> DATA SHOWN

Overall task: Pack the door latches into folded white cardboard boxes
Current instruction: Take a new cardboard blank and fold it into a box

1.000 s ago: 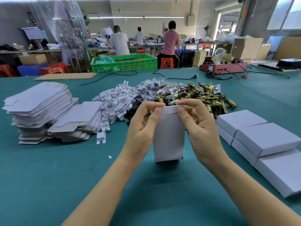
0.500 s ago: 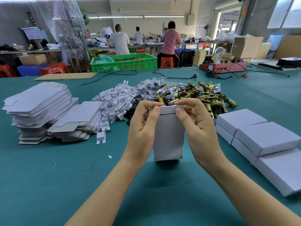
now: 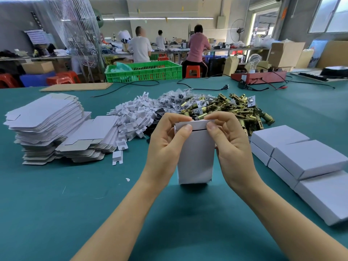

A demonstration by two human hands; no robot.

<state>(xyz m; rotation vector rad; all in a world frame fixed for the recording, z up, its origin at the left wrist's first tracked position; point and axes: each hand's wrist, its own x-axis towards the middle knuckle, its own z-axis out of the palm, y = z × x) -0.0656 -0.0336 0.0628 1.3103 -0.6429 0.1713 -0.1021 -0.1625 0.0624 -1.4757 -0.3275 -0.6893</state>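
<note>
A white cardboard box (image 3: 194,159) stands on end on the green table (image 3: 56,204) in front of me. My left hand (image 3: 165,146) grips its left side, thumb on the top flap. My right hand (image 3: 230,146) grips the right side, thumb pressing the same flap (image 3: 198,125). The flap is bent over the box mouth with a dark gap under it. What is inside the box is hidden. Behind the box lies a heap of brass door latches (image 3: 233,110).
Flat unfolded box blanks (image 3: 43,121) are stacked at the left. White plastic inserts (image 3: 135,117) and small bagged parts (image 3: 173,100) lie behind. Several closed white boxes (image 3: 305,159) sit at the right. A green crate (image 3: 145,71), cables and people at benches are farther back.
The top flap has come forward and down over the box mouth. Both thumbs have shifted onto its front edge. The box has stayed standing in the same spot.
</note>
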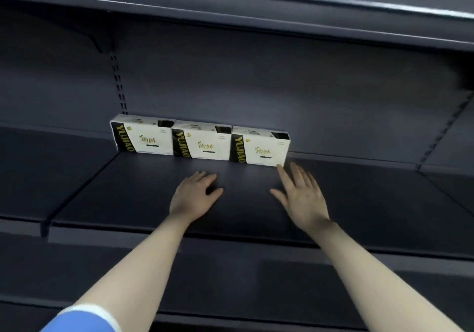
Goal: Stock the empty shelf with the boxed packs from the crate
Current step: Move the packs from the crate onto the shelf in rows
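Observation:
Three white boxed packs with black and gold "YUJIAO" side bands stand in a row against the back wall of the dark shelf (128, 198): the left pack (143, 137), the middle pack (202, 143) and the right pack (260, 148). They touch side by side. My left hand (193, 196) hovers over the shelf board in front of the middle pack, fingers apart, holding nothing. My right hand (301, 196) is spread flat, its fingertips close to the lower right corner of the right pack. The crate is out of view.
The shelf board runs on to the right of the packs up to a slotted upright (441, 129). Another slotted upright (119, 85) rises behind the left pack. A higher shelf (230, 21) overhangs above, and a lower shelf (230, 288) lies beneath my forearms.

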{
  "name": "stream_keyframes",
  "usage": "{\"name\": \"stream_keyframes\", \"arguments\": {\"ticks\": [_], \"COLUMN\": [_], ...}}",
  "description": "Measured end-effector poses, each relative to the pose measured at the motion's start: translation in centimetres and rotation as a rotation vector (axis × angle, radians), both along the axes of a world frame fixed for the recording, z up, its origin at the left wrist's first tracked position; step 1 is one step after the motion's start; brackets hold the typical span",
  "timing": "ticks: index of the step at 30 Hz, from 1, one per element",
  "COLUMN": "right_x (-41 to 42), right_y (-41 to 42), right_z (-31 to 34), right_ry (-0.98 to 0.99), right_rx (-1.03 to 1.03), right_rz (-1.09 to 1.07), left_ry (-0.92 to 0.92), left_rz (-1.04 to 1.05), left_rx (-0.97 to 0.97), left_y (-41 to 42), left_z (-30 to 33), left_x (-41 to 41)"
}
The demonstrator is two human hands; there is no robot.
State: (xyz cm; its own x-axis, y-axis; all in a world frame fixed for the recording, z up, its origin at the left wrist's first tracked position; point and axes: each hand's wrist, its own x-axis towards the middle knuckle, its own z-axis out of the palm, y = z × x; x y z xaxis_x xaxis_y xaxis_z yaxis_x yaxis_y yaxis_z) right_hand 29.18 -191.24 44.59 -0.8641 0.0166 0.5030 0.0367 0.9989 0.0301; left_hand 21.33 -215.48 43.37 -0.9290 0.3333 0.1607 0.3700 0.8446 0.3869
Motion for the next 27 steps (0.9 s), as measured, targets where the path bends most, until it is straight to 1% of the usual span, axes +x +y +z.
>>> {"name": "stream_keyframes", "arguments": {"ticks": [4, 8, 10, 13, 17, 21, 25, 27], "right_x": [5.2, 9.6, 11.3, 13.8, 17.1, 20.2, 21.9, 22.2], "right_y": [-1.2, -1.5, -1.9, -3.1, -5.4, -7.9, -10.7, -12.6], "right_z": [-1.2, -1.9, -2.3, -2.9, -4.8, -7.1, -8.7, -9.5], "right_ry": [-0.047, -0.086, -0.089, -0.101, -0.144, -0.193, -0.263, -0.338], "right_rx": [-0.063, -0.104, -0.101, -0.136, -0.178, -0.188, -0.182, -0.182], "right_rz": [-0.037, -0.051, -0.037, -0.004, 0.026, 0.071, 0.107, 0.110], "left_ry": [0.013, 0.102, 0.135, 0.138, 0.054, -0.075, -0.131, -0.158], "left_rz": [0.034, 0.049, 0.063, 0.098, 0.136, 0.153, 0.173, 0.182], "left_rx": [0.119, 0.024, 0.025, 0.032, -0.038, -0.002, 0.005, 0.004], "left_y": [-1.1, -3.0, -4.4, -7.0, -10.4, -12.8, -15.4, -16.9], "left_z": [0.1, -0.5, -1.1, -2.8, -5.6, -7.4, -8.7, -9.4], "left_x": [2.9, 7.7, 10.5, 15.2, 20.4, 24.2, 26.1, 26.3]}}
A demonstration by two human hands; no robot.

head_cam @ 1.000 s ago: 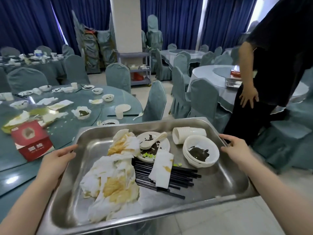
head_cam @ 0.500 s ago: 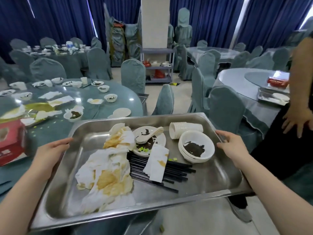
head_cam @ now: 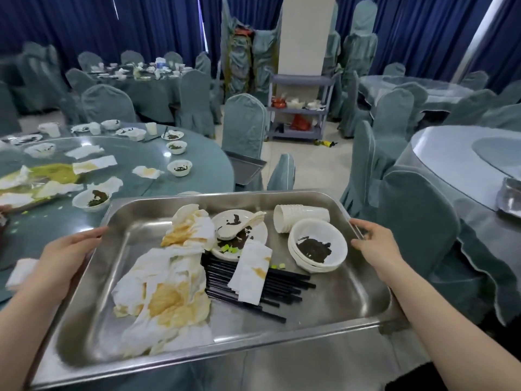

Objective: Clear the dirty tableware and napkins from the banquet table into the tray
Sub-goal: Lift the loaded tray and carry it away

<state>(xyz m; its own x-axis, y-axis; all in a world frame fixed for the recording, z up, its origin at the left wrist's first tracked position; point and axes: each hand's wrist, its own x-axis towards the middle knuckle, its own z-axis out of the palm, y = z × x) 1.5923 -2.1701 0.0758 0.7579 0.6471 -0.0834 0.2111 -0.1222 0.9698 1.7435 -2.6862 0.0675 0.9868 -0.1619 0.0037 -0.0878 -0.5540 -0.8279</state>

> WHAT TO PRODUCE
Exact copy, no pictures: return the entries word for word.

> SOLUTION FOR THIS PROBLEM
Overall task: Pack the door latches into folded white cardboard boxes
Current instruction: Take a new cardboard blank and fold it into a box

1.000 s ago: 
0.500 s ago: 
now: 

A demonstration by two human hands; no robot.

<state>(xyz m; rotation vector rad; all in a world frame fixed for the recording, z up, its origin at the left wrist's first tracked position; point and axes: each hand's wrist, its own x-axis towards the middle knuckle, its own z-axis out of the palm, y = z × x) -0.0656 -0.0336 0.0628 1.3103 -0.6429 0.1713 -0.1021 -0.1625 0.0624 -1.4757 -0.3275 -0.6893</state>
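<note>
A white cardboard box (image 3: 194,159) stands on end on the green table (image 3: 56,204) in front of me. My left hand (image 3: 165,146) grips its left side, thumb on the top flap. My right hand (image 3: 230,146) grips the right side, thumb pressing the same flap (image 3: 198,125). The flap is bent over the box mouth with a dark gap under it. What is inside the box is hidden. Behind the box lies a heap of brass door latches (image 3: 233,110).
Flat unfolded box blanks (image 3: 43,121) are stacked at the left. White plastic inserts (image 3: 135,117) and small bagged parts (image 3: 173,100) lie behind. Several closed white boxes (image 3: 305,159) sit at the right. A green crate (image 3: 145,71), cables and people at benches are farther back.
The top flap has come forward and down over the box mouth. Both thumbs have shifted onto its front edge. The box has stayed standing in the same spot.
</note>
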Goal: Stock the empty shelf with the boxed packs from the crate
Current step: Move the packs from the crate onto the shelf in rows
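Observation:
Three white boxed packs with black and gold "YUJIAO" side bands stand in a row against the back wall of the dark shelf (128, 198): the left pack (143, 137), the middle pack (202, 143) and the right pack (260, 148). They touch side by side. My left hand (193, 196) hovers over the shelf board in front of the middle pack, fingers apart, holding nothing. My right hand (301, 196) is spread flat, its fingertips close to the lower right corner of the right pack. The crate is out of view.
The shelf board runs on to the right of the packs up to a slotted upright (441, 129). Another slotted upright (119, 85) rises behind the left pack. A higher shelf (230, 21) overhangs above, and a lower shelf (230, 288) lies beneath my forearms.
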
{
  "name": "stream_keyframes",
  "usage": "{\"name\": \"stream_keyframes\", \"arguments\": {\"ticks\": [_], \"COLUMN\": [_], ...}}",
  "description": "Measured end-effector poses, each relative to the pose measured at the motion's start: translation in centimetres and rotation as a rotation vector (axis × angle, radians), both along the axes of a world frame fixed for the recording, z up, its origin at the left wrist's first tracked position; step 1 is one step after the motion's start; brackets hold the typical span",
  "timing": "ticks: index of the step at 30 Hz, from 1, one per element",
  "COLUMN": "right_x (-41 to 42), right_y (-41 to 42), right_z (-31 to 34), right_ry (-0.98 to 0.99), right_rx (-1.03 to 1.03), right_rz (-1.09 to 1.07), left_ry (-0.92 to 0.92), left_rz (-1.04 to 1.05), left_rx (-0.97 to 0.97), left_y (-41 to 42), left_z (-30 to 33), left_x (-41 to 41)"
}
The demonstrator is two human hands; there is no robot.
State: (xyz cm; its own x-axis, y-axis; all in a world frame fixed for the recording, z up, its origin at the left wrist's first tracked position; point and axes: each hand's wrist, its own x-axis towards the middle knuckle, its own z-axis out of the palm, y = z × x; x y z xaxis_x xaxis_y xaxis_z yaxis_x yaxis_y yaxis_z) right_hand 29.18 -191.24 44.59 -0.8641 0.0166 0.5030 0.0367 0.9989 0.0301; left_hand 21.33 -215.48 43.37 -0.9290 0.3333 0.1607 0.3700 0.8446 0.3869
Motion for the next 27 steps (0.9 s), as measured, targets where the path bends most, until it is straight to 1% of the usual span, axes +x +y +z.
>>> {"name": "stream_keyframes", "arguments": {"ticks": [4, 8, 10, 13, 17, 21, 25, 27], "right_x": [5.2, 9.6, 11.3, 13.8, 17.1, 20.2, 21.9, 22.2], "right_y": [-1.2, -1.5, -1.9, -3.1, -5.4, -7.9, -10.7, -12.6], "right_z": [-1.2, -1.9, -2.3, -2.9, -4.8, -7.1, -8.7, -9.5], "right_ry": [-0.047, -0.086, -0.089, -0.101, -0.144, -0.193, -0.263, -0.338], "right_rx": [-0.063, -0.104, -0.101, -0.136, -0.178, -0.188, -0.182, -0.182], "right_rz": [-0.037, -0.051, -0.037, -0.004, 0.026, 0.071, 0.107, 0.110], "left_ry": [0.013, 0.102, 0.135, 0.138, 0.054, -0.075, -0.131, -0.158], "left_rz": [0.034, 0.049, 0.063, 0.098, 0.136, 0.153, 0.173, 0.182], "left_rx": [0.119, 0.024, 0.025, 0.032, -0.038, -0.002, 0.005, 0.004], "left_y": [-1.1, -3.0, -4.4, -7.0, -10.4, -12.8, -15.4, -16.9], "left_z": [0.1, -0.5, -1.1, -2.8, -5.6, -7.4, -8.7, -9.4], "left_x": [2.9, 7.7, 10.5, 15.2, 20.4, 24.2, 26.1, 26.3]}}
A demonstration by two human hands; no robot.

head_cam @ 1.000 s ago: 
head_cam @ 0.500 s ago: 
head_cam @ now: 

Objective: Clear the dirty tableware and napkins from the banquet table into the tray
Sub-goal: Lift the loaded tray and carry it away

<state>(xyz m; its own x-axis, y-axis; all in a world frame fixed for the recording, z up, its origin at the left wrist's first tracked position; point and axes: each hand's wrist, its own x-axis towards the middle knuckle, its own z-axis out of the palm, y = z × x) 1.5923 -2.1701 0.0758 0.7579 0.6471 -0.0834 0.2111 -0.1222 0.9698 1.7435 -2.6862 0.0675 0.9868 -0.1619 0.0037 -0.0878 -0.5540 -0.8279</state>

Nothing further is needed to complete this exercise.